▶ Work to complete:
In the listing below, find each line that holds "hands" and list it.

====================

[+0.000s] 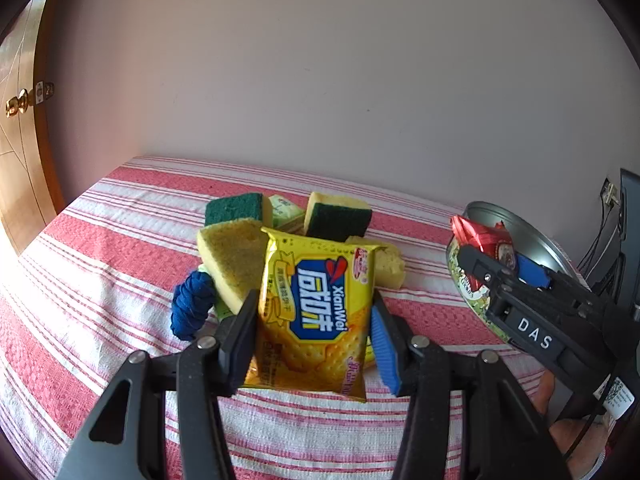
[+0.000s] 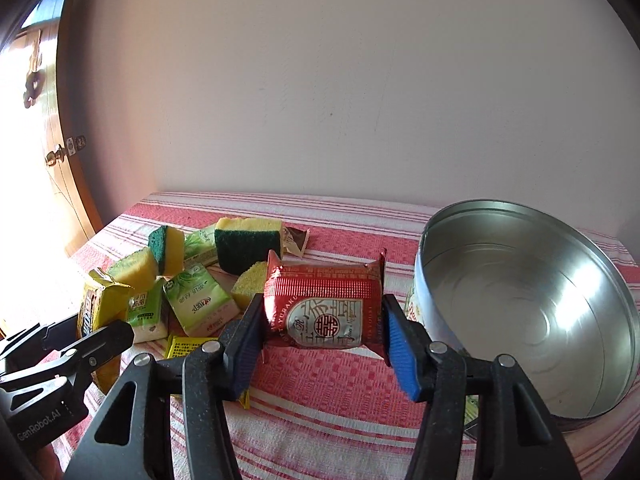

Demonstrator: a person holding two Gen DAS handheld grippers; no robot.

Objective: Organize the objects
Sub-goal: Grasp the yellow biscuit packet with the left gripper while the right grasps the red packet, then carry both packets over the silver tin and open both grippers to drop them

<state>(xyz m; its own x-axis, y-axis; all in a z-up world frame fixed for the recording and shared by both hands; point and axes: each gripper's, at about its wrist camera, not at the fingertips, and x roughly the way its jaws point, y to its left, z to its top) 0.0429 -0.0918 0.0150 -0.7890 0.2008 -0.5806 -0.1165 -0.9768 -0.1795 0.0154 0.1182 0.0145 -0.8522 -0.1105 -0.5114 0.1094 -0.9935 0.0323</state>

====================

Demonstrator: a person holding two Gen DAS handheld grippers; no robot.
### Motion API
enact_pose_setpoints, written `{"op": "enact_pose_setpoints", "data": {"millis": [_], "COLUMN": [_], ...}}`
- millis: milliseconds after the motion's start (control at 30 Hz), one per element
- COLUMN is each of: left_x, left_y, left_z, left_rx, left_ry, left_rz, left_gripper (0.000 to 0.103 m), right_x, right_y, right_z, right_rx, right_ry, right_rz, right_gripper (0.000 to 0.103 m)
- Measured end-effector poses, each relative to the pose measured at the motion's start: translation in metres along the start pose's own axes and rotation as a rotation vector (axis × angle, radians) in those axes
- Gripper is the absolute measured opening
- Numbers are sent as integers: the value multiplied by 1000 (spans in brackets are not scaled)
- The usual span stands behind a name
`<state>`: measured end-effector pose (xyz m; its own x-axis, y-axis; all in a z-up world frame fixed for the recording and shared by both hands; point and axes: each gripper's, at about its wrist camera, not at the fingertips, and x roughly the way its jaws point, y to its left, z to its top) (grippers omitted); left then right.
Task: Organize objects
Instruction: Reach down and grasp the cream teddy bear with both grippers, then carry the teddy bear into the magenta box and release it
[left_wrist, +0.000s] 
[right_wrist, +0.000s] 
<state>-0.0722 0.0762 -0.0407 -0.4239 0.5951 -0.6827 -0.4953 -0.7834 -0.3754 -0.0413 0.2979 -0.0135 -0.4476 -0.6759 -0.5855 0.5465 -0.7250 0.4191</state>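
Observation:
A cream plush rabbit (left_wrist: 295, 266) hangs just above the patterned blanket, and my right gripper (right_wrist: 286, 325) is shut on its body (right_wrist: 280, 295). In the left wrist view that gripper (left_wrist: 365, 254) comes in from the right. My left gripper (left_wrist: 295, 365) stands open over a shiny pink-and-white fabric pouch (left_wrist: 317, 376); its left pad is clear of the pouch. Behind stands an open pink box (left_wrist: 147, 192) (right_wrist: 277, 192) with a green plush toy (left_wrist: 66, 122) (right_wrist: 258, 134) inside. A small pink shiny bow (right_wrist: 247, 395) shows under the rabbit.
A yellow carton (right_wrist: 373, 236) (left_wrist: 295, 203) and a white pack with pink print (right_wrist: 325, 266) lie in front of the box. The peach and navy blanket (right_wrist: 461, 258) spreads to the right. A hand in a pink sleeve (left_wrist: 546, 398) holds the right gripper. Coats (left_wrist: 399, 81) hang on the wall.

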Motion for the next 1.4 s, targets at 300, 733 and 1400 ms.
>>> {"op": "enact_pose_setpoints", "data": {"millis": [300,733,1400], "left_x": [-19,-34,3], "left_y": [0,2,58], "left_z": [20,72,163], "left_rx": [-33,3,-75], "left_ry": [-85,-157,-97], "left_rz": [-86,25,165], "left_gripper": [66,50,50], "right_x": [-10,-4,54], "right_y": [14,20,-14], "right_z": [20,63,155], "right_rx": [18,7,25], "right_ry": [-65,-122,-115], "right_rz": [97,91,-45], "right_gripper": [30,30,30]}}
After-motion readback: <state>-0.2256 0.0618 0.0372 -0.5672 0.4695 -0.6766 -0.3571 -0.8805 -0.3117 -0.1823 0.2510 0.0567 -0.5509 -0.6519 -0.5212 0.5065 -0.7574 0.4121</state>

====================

▶ Output below:
<state>(xyz m; its own x-axis, y-axis; all in a z-up world frame fixed for the recording and shared by both hands; point and axes: each gripper's, at about its wrist camera, not at the fingertips, and x roughly the way its jaws point, y to its left, z to its top) 0.0429 -0.0918 0.0150 -0.7890 0.2008 -0.5806 -0.1165 -0.9768 -0.1795 0.0154 0.1182 0.0145 -0.8522 -0.1105 -0.5114 0.1094 -0.9935 0.0323</state>
`<state>`: measured end-effector pose (xyz m; its own x-axis, y-axis; all in a z-up world frame fixed for the recording and shared by both hands; point and axes: each gripper's, at about its wrist camera, not at the fingertips, and x roughly the way its jaws point, y to its left, z to its top) (grippers omitted); left then right.

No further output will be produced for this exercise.